EuroAssembler Index Manual Download Source Macros


Sitemap Links Forum Tests Projects

String32.htm
Macros
Compare$
Concat$
DecodeUTF8
EncodeUTF8
GetLength$

This file can be included to 32bit programs written in Euro Assembler.
It contains OS-independent macros for operations with zero-terminated (ASCIIZ) strings in ANSI or WIDE (Unicode) encoding.
Unicode string must always be word aligned and terminated with the zero UNICHAR (word).

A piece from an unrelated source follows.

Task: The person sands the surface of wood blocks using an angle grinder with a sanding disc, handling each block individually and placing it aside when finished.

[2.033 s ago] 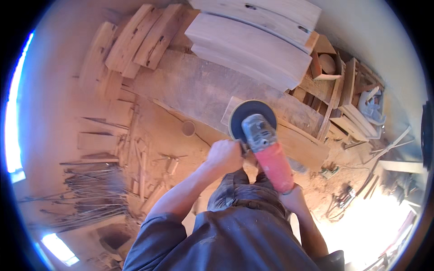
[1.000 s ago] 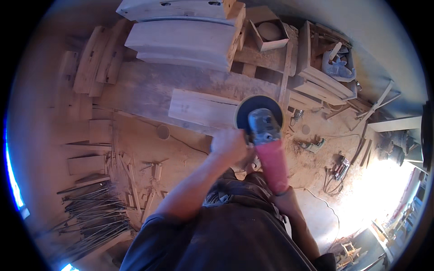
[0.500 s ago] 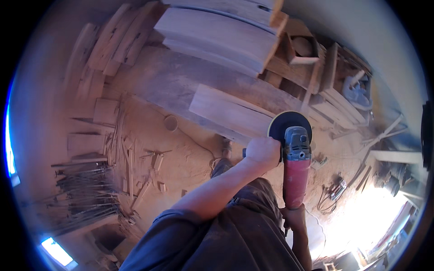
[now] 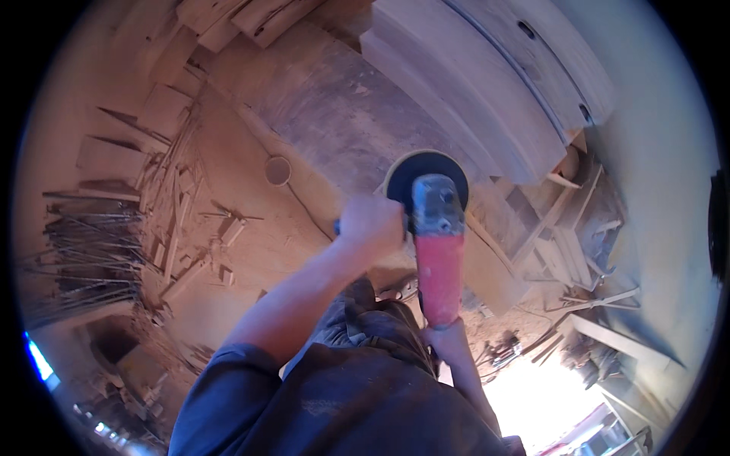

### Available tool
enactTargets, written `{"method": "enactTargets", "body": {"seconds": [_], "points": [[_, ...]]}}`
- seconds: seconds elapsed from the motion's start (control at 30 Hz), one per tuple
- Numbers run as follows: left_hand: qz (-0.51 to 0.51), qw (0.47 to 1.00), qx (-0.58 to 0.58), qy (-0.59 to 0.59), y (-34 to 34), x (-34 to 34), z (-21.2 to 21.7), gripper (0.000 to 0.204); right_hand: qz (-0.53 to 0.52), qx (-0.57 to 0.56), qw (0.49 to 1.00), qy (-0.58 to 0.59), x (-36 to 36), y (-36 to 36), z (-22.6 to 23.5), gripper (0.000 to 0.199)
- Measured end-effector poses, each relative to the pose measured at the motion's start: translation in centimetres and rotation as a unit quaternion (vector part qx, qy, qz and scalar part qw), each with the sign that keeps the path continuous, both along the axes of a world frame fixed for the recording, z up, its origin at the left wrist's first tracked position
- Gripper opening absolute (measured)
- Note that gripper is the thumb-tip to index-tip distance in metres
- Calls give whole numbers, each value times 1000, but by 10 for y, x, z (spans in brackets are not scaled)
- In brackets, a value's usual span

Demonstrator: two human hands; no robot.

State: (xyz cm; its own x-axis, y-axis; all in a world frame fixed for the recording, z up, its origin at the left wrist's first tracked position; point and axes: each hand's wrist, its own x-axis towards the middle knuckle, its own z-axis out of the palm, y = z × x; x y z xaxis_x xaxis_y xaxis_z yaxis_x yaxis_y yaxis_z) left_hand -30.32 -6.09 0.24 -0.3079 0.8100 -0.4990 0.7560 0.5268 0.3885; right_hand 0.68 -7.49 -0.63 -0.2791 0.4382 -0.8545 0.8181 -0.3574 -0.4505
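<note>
A: So, where does the angle grinder [image 4: 435, 243] sit right now?

B: You hold it out in front of your body, red barrel pointing back toward you, grey gear head and dark round disc [image 4: 422, 169] away from you. The disc hangs over the edge of a pale plank [image 4: 494, 266] lying on the sawdust-covered floor [image 4: 251, 228]; whether it touches the wood, I cannot tell.

A: And your hands?

B: Your left hand [image 4: 371, 223] is a closed grip, fist wrapped round the side handle just left of the gear head. Your right hand [image 4: 449, 338] is closed round the rear end of the red barrel, close to your waist.

A: What lies about?

B: Beyond the disc, a stack of long curved boards [image 4: 487, 83] runs up to the right. A small round cup [image 4: 277, 170] stands on the floor to the left, well apart from the tool. Farther left, a heap of thin wood offcuts [image 4: 99, 243]. Right of the plank, a jumble of wooden frames [image 4: 578, 243].
</note>
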Motion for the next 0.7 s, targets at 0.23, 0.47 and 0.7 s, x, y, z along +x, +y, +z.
{"method": "enactTargets", "body": {"seconds": [0.23,0.47,0.7], "points": [[-43,995,48,-75,-4,50,-8,17,-122,-66,989,-60,38,-28,26,23],[-21,1000,-3,14,-13,-13,-6,22,-47,-18,999,2,-25,-13,17,37],[-94,993,-54,39,3,30,8,19,-108,-72,991,-18,2,-16,33,38]]}}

Macros may crash the process when the input string is not properly zero-terminated and the following memory is not available for reading.

All functions expect zeroed direction flag on input and they do not change it.

ANSI or WIDE functionality is selected by the current EUROASM UNICODE= boolean option. Its value is available in system variable %^UNICODE.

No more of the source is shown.